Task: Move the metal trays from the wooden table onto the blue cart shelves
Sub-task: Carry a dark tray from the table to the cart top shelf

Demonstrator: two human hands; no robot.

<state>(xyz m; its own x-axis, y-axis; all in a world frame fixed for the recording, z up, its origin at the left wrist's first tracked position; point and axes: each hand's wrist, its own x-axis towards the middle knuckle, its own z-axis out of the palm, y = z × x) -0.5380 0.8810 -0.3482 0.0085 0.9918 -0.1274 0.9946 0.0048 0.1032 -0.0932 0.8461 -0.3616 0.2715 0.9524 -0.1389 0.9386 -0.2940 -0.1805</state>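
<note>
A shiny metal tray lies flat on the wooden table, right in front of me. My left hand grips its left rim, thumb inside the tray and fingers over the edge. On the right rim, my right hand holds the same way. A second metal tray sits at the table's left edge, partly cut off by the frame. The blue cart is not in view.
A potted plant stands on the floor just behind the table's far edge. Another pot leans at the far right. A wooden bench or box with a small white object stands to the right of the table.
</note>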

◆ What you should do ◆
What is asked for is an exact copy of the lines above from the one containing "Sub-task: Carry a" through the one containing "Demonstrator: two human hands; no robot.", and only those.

◆ Response below ◆
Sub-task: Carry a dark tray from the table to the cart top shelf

Demonstrator: two human hands; no robot.

The response to this exercise is done.